Keeping every character intact, repeat the whole listing.

* Records provided:
════
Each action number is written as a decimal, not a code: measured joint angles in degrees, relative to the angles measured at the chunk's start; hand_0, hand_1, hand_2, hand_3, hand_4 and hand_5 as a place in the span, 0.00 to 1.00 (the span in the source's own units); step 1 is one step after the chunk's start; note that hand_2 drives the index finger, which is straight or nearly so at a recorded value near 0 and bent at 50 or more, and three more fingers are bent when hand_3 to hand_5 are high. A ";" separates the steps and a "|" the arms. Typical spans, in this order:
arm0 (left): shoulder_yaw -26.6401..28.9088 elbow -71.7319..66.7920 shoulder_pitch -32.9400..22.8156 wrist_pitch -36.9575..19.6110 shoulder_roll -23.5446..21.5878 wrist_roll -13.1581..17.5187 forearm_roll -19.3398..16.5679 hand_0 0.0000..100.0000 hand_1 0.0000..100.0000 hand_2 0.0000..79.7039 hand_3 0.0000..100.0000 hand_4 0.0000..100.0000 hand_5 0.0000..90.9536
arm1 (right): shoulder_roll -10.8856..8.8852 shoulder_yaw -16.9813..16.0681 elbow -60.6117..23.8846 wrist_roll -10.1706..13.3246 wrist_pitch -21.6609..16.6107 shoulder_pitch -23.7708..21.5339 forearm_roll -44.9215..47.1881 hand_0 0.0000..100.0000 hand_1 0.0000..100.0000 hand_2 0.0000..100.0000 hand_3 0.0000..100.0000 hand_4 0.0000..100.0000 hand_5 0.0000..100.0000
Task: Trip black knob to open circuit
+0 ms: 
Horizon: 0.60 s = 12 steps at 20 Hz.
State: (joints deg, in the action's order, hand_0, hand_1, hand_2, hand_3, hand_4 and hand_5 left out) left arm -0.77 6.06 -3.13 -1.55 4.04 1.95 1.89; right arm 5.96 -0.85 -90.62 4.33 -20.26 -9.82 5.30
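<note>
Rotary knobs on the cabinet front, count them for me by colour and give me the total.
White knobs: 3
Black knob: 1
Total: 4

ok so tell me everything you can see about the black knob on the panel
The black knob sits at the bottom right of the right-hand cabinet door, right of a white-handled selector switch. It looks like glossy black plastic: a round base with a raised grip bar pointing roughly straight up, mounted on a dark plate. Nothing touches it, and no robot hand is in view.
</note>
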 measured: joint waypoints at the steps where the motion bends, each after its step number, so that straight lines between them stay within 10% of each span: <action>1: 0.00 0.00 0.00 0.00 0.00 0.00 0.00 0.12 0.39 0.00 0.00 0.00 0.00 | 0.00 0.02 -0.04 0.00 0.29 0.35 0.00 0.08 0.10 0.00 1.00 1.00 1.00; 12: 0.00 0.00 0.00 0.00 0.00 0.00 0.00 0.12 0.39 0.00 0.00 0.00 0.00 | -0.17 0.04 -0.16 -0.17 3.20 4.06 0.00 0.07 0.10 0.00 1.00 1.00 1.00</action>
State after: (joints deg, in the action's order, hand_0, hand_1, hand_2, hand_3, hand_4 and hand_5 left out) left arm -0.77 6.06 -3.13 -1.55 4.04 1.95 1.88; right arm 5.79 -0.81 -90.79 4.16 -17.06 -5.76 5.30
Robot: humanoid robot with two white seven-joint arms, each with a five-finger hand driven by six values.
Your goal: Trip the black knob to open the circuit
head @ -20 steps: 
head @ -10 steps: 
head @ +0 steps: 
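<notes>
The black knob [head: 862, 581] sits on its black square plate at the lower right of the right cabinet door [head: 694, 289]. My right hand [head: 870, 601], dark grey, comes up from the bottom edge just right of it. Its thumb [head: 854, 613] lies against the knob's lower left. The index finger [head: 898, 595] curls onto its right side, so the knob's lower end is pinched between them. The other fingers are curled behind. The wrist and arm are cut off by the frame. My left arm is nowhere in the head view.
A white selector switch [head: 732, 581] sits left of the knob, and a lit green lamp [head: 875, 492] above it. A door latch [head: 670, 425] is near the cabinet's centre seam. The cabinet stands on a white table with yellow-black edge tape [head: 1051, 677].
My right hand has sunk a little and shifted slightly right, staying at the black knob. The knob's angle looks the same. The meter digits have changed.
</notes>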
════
* Written response:
Each action number is written as a decimal, not a code: measured joint angles in degrees, relative to the angles measured at the chunk's start; hand_0, hand_1, hand_2, hand_3, hand_4 and hand_5 as a place in the span, 0.00 to 1.00 (the span in the source's own units); step 1 is one step after the chunk's start; note that hand_2 drives the index finger, which is straight or nearly so at a recorded value near 0 and bent at 50 or more, and three more fingers are bent when hand_3 to hand_5 are high. A ";" separates the steps and a "|" the arms. Typical spans, in this order:
arm0 (left): shoulder_yaw -26.6401..28.9088 elbow -71.7319..66.7920 shoulder_pitch -32.9400..22.8156 wrist_pitch -36.9575..19.6110 shoulder_roll -23.5446..21.5878 wrist_roll -13.1581..17.5187 forearm_roll -19.3398..16.5679 hand_0 0.0000..100.0000 hand_1 0.0000..100.0000 hand_2 0.0000..79.7039 hand_3 0.0000..100.0000 hand_4 0.0000..100.0000 hand_5 0.0000..90.9536
arm1 (right): shoulder_roll -10.8856..8.8852 shoulder_yaw -16.9813..16.0681 elbow -60.6117..23.8846 wrist_roll -10.1706..13.3246 wrist_pitch -21.6609..16.6107 shoulder_pitch -23.7708..21.5339 forearm_roll -44.9215..47.1881 hand_0 0.0000..100.0000 hand_1 0.0000..100.0000 hand_2 0.0000..100.0000 hand_3 0.0000..100.0000 hand_4 0.0000..100.0000 hand_5 0.0000..100.0000
Task: Trip black knob to open circuit
+0 ms: 
Horizon: 0.60 s = 12 steps at 20 Hz.
State: (joints deg, in the action's order, hand_0, hand_1, hand_2, hand_3, hand_4 and hand_5 left out) left arm -0.77 6.06 -3.13 -1.55 4.04 1.95 1.89; right arm 5.96 -0.85 -90.62 4.33 -20.26 -9.82 5.30
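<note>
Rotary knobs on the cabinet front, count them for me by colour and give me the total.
White knobs: 3
Black knob: 1
Total: 4

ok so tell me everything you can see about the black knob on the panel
The black knob sits at the bottom right of the right-hand cabinet door, right of a white-handled selector switch. It looks like glossy black plastic: a round base with a raised grip bar pointing roughly straight up, mounted on a dark plate. Nothing touches it, and no robot hand is in view.
</note>
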 measured: joint waypoints at the steps where the motion bends, each after its step number, so that straight lines between them stay within 10% of each span: <action>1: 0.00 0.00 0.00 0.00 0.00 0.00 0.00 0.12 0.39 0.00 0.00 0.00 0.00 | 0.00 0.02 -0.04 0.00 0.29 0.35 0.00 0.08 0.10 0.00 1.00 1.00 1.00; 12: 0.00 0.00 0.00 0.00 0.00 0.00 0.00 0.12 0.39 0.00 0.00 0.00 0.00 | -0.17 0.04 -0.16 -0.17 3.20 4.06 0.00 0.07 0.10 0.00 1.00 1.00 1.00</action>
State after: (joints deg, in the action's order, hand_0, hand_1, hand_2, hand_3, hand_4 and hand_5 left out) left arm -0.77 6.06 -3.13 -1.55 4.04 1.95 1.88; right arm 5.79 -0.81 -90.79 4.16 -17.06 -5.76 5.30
Robot: humanoid robot with two white seven-joint arms, each with a five-finger hand driven by six values.
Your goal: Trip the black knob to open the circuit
head @ -20 steps: 
head @ -10 steps: 
head @ +0 steps: 
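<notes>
The black knob [head: 862, 581] sits on its black square plate at the lower right of the right cabinet door [head: 694, 289]. My right hand [head: 870, 601], dark grey, comes up from the bottom edge just right of it. Its thumb [head: 854, 613] lies against the knob's lower left. The index finger [head: 898, 595] curls onto its right side, so the knob's lower end is pinched between them. The other fingers are curled behind. The wrist and arm are cut off by the frame. My left arm is nowhere in the head view.
A white selector switch [head: 732, 581] sits left of the knob, and a lit green lamp [head: 875, 492] above it. A door latch [head: 670, 425] is near the cabinet's centre seam. The cabinet stands on a white table with yellow-black edge tape [head: 1051, 677].
My right hand has sunk a little and shifted slightly right, staying at the black knob. The knob's angle looks the same. The meter digits have changed.
</notes>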

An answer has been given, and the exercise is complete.